> -----Original Message-----
> From: Testbed Support for GridPP member institutes [mailto:TB-
> [log in to unmask]] On Behalf Of Sam Skipsey
>
> 2009/8/7 RAUL H C LOPES <[log in to unmask]>:
> >>
> > interesting the decrease in efficiency even when there were cores
> > available.
> >
>
> Well, we knew this was the case anyway - Glasgow's initial data
> suggested something around the 3+ cores area.
> Remember, it's i/o contention in against the (single) hard disk in the
> WN which is the issue here - it looks like the large seeks used by
> each job within its data file interact very badly, resulting in the
> disk spending most of its time seeking (and the process spending most
> of its time waiting). Ewan had some observations at Oxford that backed
> this interpretation up, I believe.
>
Yup. Nothing prettily graphable, but just directly observing the nodes
and the jobs as they run with things like vmstat and strace you can see
it pretty clearly.
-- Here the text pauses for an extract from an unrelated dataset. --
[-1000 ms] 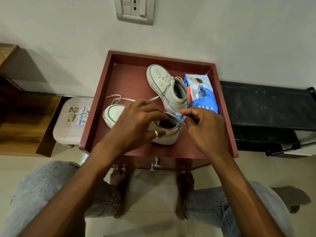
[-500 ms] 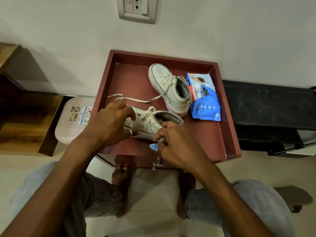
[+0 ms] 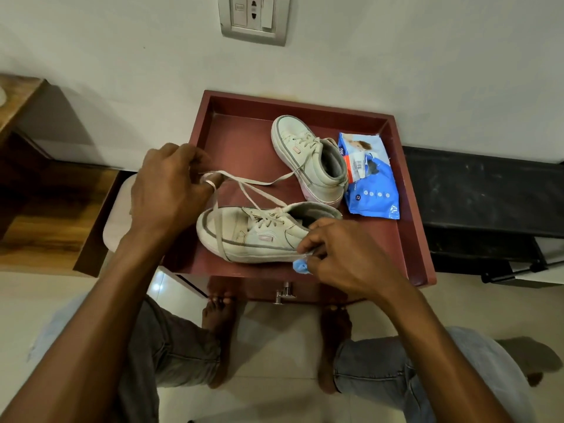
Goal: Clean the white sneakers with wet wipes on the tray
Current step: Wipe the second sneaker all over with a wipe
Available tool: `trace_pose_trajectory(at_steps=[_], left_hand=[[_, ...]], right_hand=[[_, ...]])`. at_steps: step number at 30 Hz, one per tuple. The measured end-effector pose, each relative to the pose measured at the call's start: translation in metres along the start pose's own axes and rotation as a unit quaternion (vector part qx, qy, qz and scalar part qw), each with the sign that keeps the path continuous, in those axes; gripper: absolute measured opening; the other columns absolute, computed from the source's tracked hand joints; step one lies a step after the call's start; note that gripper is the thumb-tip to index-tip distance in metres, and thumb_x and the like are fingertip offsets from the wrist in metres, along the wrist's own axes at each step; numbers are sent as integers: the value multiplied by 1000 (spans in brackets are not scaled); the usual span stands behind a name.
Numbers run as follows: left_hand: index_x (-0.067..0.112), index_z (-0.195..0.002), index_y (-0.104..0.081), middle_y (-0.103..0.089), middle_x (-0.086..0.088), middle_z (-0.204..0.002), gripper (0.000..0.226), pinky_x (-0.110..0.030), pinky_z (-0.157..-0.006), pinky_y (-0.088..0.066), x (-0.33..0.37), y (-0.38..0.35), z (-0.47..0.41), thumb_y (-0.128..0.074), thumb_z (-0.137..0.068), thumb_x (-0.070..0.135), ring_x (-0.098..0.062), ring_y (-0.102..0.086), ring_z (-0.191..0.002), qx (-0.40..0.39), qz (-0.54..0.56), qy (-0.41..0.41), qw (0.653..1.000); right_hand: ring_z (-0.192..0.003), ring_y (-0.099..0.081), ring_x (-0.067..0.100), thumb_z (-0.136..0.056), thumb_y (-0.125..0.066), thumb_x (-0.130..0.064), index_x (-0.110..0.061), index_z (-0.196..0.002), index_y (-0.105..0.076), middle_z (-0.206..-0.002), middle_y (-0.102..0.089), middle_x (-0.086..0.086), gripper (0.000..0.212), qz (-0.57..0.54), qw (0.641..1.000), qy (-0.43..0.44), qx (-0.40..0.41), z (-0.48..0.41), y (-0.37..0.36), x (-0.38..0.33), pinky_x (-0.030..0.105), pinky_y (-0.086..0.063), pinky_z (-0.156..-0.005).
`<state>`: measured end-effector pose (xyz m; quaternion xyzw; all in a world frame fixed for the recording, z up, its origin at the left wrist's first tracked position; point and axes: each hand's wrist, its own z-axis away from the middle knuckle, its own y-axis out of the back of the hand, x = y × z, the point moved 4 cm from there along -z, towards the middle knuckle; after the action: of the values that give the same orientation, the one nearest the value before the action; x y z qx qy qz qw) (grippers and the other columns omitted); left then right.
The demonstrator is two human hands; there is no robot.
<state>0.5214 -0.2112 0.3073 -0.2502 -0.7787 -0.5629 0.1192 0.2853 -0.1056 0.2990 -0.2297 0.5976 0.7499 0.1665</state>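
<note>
Across the middle of the frame, a dark red tray (image 3: pixel 299 100) was seen against a pale wall, and both white sneakers were found inside it. The near sneaker (image 3: pixel 262 236) was laid on its side along the tray's front edge, with its toe toward the left of the frame and its opening toward the right. Its off-white upper looked dulled, a grey line was traced along the side above the sole, and a small pinkish tag was visible at mid-length. The far sneaker (image 3: pixel 308 160) was stood upright on its sole toward the upper right of the tray, toe pointed away, with a grey lining visible inside. A loose lace (image 3: pixel 253 181) from the near sneaker was stretched to the left and was gripped by the curled fingers of the left hand (image 3: pixel 168 190), raised over the tray's left wall. The right hand (image 3: pixel 345 257) was placed at the heel end of the near sneaker, and a small blue wad (image 3: pixel 300 267) was pinched in its fingers just at the sole. A blue pack of wet wipes (image 3: pixel 370 184) was laid flat just beside the far sneaker, on its right. A wall socket (image 3: pixel 253 16) was seen at the top, and a black shelf (image 3: pixel 482 196) at the right.
</note>
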Motion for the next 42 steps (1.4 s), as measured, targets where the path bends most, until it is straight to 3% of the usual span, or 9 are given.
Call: trace_pose_trajectory(at_steps=[7,11,15,19,23,31,35,38,42], left_hand=[[15,-120,-67,-70,-11,-106,32,-36,-67,-41,-3,3,-5,-65,-92,31,-36,-66,-93,21,-79,55,995],[19,-118,-65,-71,2,-97,37,-39,-80,-50,-19,-3,-4,-77,-84,30,-31,-66,-99,-90,-47,131,986],[25,-87,-64,-66,9,-79,31,-33,-71,-51,-16,-10,2,-85,-73,44,-20,-65,-80,-220,18,105,970],[30,-104,-66,-69,13,-100,56,-23,-76,-50,0,-27,20,-76,-63,67,-6,-64,-94,-445,131,55,884],[35,-136,-43,-58,19,-127,90,-22,-97,-50,-4,-38,43,-89,-60,51,-6,-58,-115,-602,143,51,784],[29,-125,-57,-69,13,-114,86,-35,-97,-55,1,-39,39,-86,-53,64,-7,-66,-103,-555,139,32,819],[31,-112,-67,-73,9,-106,74,-43,-93,-56,12,-30,35,-84,-53,72,-11,-68,-97,-494,173,46,851],[29,-115,-65,-73,10,-109,69,-39,-96,-56,28,-29,35,-90,-58,57,-10,-69,-101,-457,253,72,850],[27,-116,-60,-72,9,-104,73,-22,-84,-58,38,-27,39,-93,-52,38,-7,-69,-95,-411,321,118,845]], right_hand=[[-80,-69,9,-74,-76,-9,-25,-79,-79,-87,-71,-15,18,-119,990,-41,-66,13,23,20,29,-59,-73],[-79,-72,13,-76,-72,4,-21,-80,-79,-88,-74,-11,26,-185,974,-90,-97,20,32,33,27,-58,-75],[-84,-70,5,-78,-71,5,-22,-79,-79,-88,-74,-13,28,-221,962,-116,-110,16,32,39,17,-56,-70],[-85,-68,-1,-81,-69,5,-18,-83,-79,-87,-74,-12,25,-246,956,-125,-97,10,37,44,13,-54,-70],[-86,-66,-4,-84,-67,3,-16,-86,-79,-89,-74,-13,23,-266,950,-132,-92,6,41,48,10,-53,-70],[-101,-67,4,-86,-67,-1,-16,-89,-78,-106,-74,-11,19,-302,942,-145,-27,1,48,53,18,-55,-82],[-105,-69,16,-91,-61,-1,-9,-95,-76,-104,-76,2,18,-473,865,-131,110,1,58,45,29,-57,-88],[-101,-71,17,-91,-62,-1,-11,-96,-76,-96,-77,1,17,-528,825,-117,162,0,53,26,34,-57,-91],[-94,-69,3,-92,-64,-3,-16,-97,-76,-93,-75,-9,19,-327,898,-42,293,1,50,-11,24,-57,-88]])
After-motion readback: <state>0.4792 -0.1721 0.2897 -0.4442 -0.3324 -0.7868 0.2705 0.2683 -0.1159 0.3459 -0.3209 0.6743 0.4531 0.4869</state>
This isn't a shock though - we know that root files
tend to result in a very jumpy access pattern, and any eight processes
doing intensive access to different files on a single bog standard disk
are going to make it spend loads of time seeking.
The question is what to do about it, and so far we seem to have:
- Don't run many of these jobs on one node,
- SSDs (ha; as if),
- Go back to direct rfio access to the SEs, but get it right this time.
And it's not entirely clear whether the last of those is actually possible.
Ewan
|